BEGIN Data block
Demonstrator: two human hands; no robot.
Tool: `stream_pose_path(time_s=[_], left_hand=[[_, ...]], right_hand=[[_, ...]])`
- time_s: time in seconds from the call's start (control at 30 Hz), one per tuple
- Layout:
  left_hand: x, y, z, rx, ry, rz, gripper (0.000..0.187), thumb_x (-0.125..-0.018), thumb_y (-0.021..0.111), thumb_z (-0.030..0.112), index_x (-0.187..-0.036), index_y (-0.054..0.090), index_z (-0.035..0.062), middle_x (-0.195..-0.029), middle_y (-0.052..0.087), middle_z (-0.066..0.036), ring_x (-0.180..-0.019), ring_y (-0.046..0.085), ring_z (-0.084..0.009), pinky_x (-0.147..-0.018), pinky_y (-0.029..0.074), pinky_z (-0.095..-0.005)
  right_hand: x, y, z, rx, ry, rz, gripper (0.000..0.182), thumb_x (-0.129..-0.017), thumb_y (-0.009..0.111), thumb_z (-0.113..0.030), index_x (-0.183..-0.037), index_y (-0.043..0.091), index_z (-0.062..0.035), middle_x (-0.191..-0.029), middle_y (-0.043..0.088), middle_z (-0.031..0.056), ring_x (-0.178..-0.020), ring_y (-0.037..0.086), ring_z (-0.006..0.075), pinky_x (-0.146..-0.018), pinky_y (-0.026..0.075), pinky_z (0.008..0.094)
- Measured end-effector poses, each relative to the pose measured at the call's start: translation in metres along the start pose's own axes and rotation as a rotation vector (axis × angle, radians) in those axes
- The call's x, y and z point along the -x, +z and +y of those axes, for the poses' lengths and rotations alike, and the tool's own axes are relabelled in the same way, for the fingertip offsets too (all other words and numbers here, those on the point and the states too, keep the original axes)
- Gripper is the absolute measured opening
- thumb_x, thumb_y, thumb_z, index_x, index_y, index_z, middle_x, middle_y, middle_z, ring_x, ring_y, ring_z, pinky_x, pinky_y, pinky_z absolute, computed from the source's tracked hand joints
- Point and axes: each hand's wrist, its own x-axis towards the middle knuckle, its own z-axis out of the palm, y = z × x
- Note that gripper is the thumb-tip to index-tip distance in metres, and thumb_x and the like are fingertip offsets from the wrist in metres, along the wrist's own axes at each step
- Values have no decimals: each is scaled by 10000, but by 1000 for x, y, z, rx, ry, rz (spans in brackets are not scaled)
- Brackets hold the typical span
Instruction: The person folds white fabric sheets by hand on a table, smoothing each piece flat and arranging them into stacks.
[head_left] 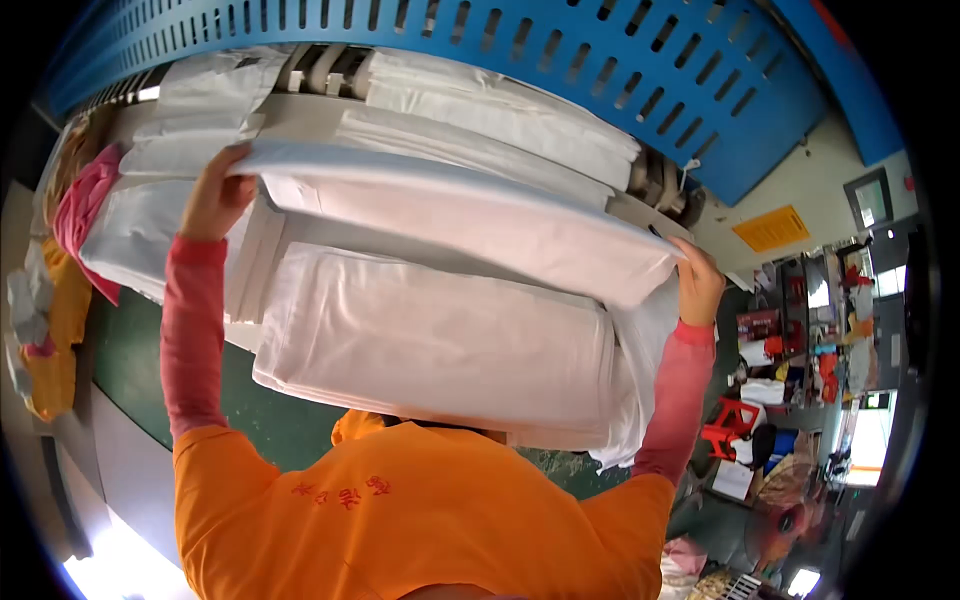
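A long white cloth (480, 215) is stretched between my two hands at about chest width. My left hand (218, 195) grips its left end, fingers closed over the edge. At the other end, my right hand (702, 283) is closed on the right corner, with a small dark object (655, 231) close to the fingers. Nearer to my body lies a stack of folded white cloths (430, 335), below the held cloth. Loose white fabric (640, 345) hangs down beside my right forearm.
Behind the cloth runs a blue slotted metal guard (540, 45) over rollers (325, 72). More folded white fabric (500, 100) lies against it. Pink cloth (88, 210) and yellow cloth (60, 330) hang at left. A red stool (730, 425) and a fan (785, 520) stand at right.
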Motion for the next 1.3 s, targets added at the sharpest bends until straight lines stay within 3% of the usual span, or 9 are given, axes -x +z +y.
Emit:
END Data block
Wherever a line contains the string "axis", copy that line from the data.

• Written solution:
- Measured end-effector poses, each relative to the pose measured at the call's start: translation in metres along the start pose's own axes and rotation as a rotation vector (axis × angle, radians) in those axes
- Point and axes: each hand's wrist, its own x-axis towards the middle knuckle, its own z-axis out of the palm, y = z × x

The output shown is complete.